• **Try it**: Look through the data below for the line with "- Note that", and transcribe it exactly together with each line after it up to and including the line with "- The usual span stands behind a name". Give nothing else.

++++++++++

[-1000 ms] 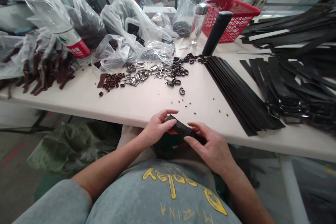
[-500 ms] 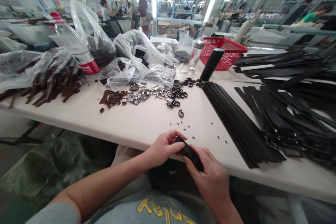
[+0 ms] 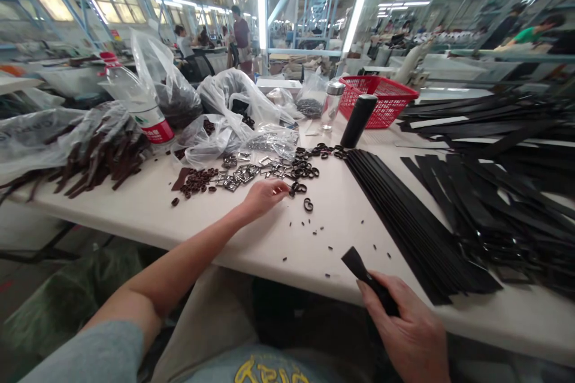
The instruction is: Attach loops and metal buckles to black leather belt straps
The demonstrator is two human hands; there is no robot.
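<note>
My left hand (image 3: 266, 196) reaches over the table with its fingers pinched at the edge of the black loops (image 3: 308, 204) and metal buckles (image 3: 242, 173); what lies between the fingertips is too small to tell. Near the front edge my right hand (image 3: 404, 317) is wrapped round a black strap (image 3: 354, 260), whose flat end sticks out toward the upper left. Brown loops (image 3: 197, 181) lie left of the buckles. Several tiny dark bits (image 3: 330, 248) are scattered between my hands. A row of long black straps (image 3: 395, 221) lies to the right.
Plastic bags (image 3: 233, 96) and a bottle with a red cap (image 3: 150, 119) stand at the back left. A black cylinder (image 3: 359, 121), a glass bottle (image 3: 331, 106) and a red basket (image 3: 381, 99) stand behind the loops. More black straps (image 3: 476, 203) are piled at the right.
My left hand has let go of the black strap and moved forward to the loops and buckles. My right hand has moved right and nearer me, still holding the strap.
</note>
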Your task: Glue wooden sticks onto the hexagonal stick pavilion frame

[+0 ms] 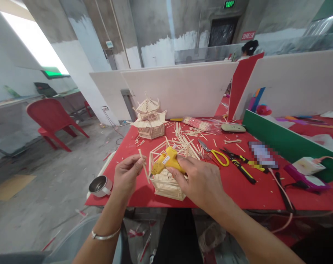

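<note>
My left hand (129, 171) pinches a thin wooden stick (144, 166) held nearly upright, left of a small open frame of sticks (170, 189). A yellow glue gun (169, 160) is gripped in my right hand (202, 179), its nozzle end pointing left toward the stick. The glue gun covers part of the stick frame, which stands on the red table (139, 194) near its front edge. Behind it sits a tiered pagoda model (148, 119) made of similar sticks. Loose sticks (187, 141) lie scattered beyond the frame.
Right of the frame lie yellow-handled scissors (220, 157), pliers (240, 168) and a phone (262, 154). A metal mug (100, 186) stands at the front left edge. A green divider (290, 146) borders the right. At the back are a glasses case (233, 127) and a bagged stick bundle (198, 124).
</note>
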The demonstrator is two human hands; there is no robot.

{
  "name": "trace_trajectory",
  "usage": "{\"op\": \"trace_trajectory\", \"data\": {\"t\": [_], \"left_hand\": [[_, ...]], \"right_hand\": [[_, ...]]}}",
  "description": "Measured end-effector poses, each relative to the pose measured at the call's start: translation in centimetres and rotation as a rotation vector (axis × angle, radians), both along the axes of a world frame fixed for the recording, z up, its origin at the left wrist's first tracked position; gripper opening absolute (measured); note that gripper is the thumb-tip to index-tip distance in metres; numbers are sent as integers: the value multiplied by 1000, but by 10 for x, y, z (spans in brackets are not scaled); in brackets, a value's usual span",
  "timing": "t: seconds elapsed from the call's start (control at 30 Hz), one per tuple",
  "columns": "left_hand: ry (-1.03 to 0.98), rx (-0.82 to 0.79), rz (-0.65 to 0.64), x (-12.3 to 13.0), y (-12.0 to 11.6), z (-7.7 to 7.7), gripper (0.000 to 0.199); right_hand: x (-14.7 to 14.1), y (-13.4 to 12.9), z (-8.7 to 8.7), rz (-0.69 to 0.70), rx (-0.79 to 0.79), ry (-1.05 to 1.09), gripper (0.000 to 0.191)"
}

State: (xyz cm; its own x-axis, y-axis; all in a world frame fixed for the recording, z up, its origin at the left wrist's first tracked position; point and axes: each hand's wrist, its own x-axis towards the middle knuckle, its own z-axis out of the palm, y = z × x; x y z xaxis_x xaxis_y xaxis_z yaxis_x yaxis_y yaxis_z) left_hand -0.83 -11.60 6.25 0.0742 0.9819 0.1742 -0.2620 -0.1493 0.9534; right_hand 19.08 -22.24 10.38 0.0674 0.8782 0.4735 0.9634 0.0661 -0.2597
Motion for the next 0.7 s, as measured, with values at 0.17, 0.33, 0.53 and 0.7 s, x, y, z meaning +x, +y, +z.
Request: {"op": "trace_trajectory", "data": {"t": [0.17,0.33,0.53,0.7], "left_hand": [[-14,-17,3,2,1,2,26],[-23,-27,4,2,2,2,25],[-6,-10,19,1,0,2,25],[16,4,15,1,1,5,26]], "right_hand": [[-2,0,0,25,23,13,38],[-2,0,-3,24,48,17,37],[-4,0,-3,11,37,30,39],[-4,0,-3,19,32,29,38]]}}
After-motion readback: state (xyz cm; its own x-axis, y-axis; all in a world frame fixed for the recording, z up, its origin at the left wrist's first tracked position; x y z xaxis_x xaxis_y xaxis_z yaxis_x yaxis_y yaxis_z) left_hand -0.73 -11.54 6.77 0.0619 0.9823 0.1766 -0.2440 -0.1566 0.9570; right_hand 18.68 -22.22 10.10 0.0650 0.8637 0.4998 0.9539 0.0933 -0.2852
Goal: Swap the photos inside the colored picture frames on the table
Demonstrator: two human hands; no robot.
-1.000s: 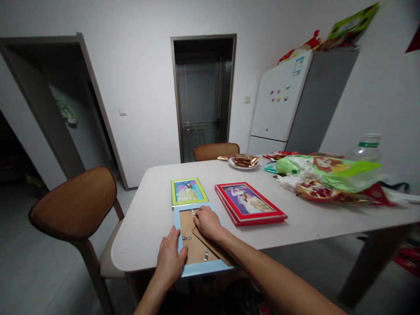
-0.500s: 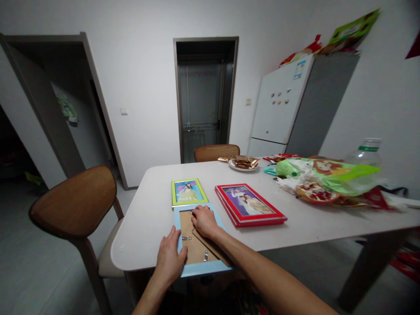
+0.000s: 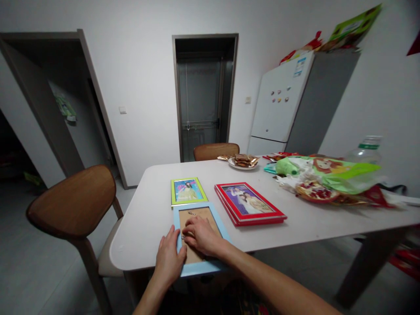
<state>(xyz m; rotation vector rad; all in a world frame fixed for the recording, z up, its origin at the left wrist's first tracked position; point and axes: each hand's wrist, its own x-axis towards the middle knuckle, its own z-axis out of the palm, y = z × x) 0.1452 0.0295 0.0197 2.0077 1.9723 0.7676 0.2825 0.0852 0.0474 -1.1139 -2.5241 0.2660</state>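
Note:
A light blue picture frame (image 3: 201,268) lies face down at the table's near edge, its brown backing board (image 3: 205,214) showing. Along the frame's left border rests my left hand (image 3: 169,257), fingers on the rim and thumb apart lower down, holding it in place. My right hand (image 3: 202,236) is over the backing, fingertips closed at a small metal clip (image 3: 183,237) on the left side. Another metal clip (image 3: 192,213) shows near the top of the board. The backing's lower right is hidden under my right hand and forearm.
Just beyond lies a green-framed picture (image 3: 188,191); stacked red picture frames (image 3: 251,203) sit to the right. Farther back are a plate of wrapped snacks (image 3: 243,161), an opened pomegranate (image 3: 316,192), a green plastic bag (image 3: 341,175) and a clear bottle (image 3: 367,151). A wooden chair (image 3: 74,201) stands left.
My right hand has moved from the clip at the top of the backing down and left to the left-side clip. My left hand has stayed on the frame's border.

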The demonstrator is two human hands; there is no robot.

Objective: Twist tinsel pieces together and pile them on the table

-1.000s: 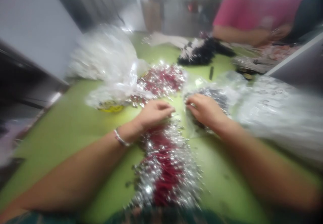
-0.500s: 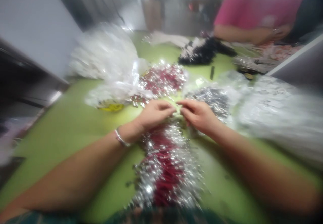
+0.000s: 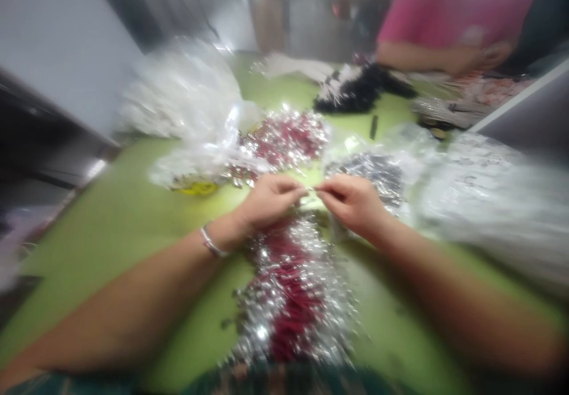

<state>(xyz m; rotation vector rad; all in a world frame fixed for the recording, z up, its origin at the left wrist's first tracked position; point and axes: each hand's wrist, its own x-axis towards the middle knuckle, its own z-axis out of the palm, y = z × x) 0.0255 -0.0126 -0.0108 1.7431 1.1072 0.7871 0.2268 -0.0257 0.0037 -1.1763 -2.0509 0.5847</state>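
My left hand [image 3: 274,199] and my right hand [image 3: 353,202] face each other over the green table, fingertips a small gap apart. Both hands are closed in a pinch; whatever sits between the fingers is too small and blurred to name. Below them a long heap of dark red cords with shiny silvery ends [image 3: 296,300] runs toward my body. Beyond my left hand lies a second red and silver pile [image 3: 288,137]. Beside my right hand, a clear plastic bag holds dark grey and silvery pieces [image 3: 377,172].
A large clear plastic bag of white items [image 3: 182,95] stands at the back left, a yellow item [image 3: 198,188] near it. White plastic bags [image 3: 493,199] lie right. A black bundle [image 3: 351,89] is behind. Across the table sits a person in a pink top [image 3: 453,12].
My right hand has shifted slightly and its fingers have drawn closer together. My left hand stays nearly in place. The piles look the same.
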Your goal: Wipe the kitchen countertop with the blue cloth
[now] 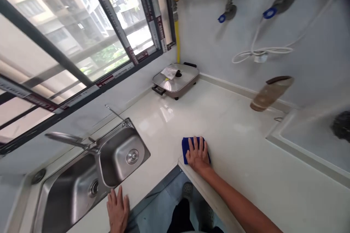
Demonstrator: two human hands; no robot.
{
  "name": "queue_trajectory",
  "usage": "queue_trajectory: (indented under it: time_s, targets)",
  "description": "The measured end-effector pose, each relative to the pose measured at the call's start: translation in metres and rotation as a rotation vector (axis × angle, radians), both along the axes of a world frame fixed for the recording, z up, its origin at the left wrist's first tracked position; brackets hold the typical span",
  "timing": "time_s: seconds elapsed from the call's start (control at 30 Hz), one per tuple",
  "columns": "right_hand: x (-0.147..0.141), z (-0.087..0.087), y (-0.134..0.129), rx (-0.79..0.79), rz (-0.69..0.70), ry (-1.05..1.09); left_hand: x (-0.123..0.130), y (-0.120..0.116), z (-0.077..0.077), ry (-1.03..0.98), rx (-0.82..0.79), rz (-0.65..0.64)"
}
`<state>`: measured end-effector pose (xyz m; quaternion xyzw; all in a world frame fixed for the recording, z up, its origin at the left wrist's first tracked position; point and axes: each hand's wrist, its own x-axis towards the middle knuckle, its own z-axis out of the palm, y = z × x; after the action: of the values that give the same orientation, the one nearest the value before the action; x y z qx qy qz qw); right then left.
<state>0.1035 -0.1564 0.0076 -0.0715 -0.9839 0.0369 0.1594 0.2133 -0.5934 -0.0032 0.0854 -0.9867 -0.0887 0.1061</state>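
Observation:
My right hand (198, 156) lies flat with fingers spread on a folded dark blue cloth (185, 149), pressing it to the white countertop (218, 116). The cloth sits close to the inner corner of the counter's front edge. Lower down on the left, my left hand (118, 209) rests open on the counter beside the front rim of the double steel sink (120, 156). Nothing shows in its fingers.
A lidded electric pan (176, 80) stands in the far corner, with a crumpled packet (169, 72) on top. Behind the sink rises a faucet (71, 138). A brownish tube-like object (269, 94) stands by the right wall, near a coiled white cable (262, 52).

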Motion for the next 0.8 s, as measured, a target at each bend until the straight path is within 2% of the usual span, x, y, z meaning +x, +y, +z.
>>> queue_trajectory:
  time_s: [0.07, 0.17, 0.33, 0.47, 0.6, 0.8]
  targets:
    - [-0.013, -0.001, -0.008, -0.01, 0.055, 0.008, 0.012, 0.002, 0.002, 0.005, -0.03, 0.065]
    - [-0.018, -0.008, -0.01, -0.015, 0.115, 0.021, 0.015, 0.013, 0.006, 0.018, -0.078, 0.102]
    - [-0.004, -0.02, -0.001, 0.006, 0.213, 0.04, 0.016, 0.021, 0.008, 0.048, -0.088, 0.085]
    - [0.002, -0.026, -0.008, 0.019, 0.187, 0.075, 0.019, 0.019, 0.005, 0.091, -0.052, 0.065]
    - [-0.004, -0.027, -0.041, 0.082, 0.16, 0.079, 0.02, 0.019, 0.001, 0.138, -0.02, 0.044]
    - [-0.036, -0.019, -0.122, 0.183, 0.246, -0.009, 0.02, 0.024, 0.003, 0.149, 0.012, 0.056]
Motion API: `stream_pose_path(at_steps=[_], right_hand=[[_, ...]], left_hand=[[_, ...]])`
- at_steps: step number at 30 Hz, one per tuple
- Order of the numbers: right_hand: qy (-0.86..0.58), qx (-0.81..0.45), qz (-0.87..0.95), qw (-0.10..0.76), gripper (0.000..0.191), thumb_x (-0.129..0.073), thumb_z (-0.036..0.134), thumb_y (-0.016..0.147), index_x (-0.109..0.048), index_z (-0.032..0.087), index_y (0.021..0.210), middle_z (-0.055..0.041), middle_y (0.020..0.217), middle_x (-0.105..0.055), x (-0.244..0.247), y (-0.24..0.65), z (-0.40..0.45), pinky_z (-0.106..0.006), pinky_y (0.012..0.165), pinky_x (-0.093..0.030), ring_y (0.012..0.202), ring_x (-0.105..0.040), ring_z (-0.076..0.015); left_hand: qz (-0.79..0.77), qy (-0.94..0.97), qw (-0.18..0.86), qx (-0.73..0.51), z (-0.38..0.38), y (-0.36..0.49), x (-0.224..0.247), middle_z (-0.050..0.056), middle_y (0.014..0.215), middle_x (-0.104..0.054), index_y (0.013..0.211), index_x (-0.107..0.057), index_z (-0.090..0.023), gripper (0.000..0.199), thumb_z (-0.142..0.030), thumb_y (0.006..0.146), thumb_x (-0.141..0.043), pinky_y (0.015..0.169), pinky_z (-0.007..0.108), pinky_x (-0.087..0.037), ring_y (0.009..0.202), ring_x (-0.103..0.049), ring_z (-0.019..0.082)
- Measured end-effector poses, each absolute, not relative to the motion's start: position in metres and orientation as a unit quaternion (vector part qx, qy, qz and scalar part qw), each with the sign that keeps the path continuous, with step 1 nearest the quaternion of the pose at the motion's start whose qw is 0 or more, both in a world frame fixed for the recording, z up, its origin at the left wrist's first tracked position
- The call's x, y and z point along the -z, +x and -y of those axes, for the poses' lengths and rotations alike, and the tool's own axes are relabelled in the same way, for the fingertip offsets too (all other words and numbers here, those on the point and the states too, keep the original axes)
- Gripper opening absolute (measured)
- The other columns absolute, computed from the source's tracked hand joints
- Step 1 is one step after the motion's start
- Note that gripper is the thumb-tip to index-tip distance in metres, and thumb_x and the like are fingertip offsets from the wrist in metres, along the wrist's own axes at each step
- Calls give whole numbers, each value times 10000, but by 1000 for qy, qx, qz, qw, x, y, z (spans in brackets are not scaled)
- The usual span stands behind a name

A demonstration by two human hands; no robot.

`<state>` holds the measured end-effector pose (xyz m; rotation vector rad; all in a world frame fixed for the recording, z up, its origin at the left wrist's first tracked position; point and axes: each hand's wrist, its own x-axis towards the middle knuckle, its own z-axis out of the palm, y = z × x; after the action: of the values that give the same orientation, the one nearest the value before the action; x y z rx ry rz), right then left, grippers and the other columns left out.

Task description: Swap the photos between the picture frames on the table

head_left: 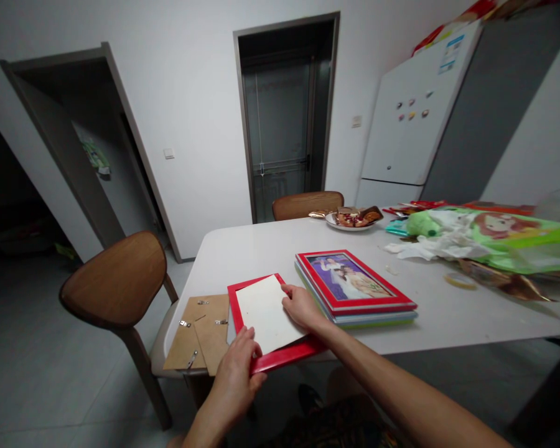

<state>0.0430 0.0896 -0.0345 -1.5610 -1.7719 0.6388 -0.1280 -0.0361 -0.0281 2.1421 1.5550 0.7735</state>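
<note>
A red picture frame [292,356] lies at the table's near edge, with a white sheet [267,314] tilted inside it. My left hand [237,367] grips the frame's near left corner, thumb at the near edge and fingers over the side. My right hand [302,308] pinches the sheet's right edge. Left of the frame lies a brown backing board [182,339] with metal clips and a stand flap. To the right is a stack of frames [354,314], topped by a red one with a photo [348,277] of people in pale clothes.
Across the table [242,239] stands a plate of food [352,219]. Bags and crumpled tissues [452,233] cover its right side, near a tape roll [461,282]. Wooden chairs stand at the left [116,280] and far side [308,204].
</note>
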Motion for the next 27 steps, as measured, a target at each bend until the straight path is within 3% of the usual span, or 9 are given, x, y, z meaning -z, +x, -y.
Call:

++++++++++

• **Solution to the exercise**:
- Note that gripper is the thumb-tip to index-tip distance in metres, and thumb_x and the like are fingertip offsets from the wrist in metres, along the wrist's own axes at each step
- Calls give whole numbers, each value times 10000, but by 1000 for qy, qx, qz, qw, x, y, z (spans in brackets are not scaled)
- The usual span stands behind a name

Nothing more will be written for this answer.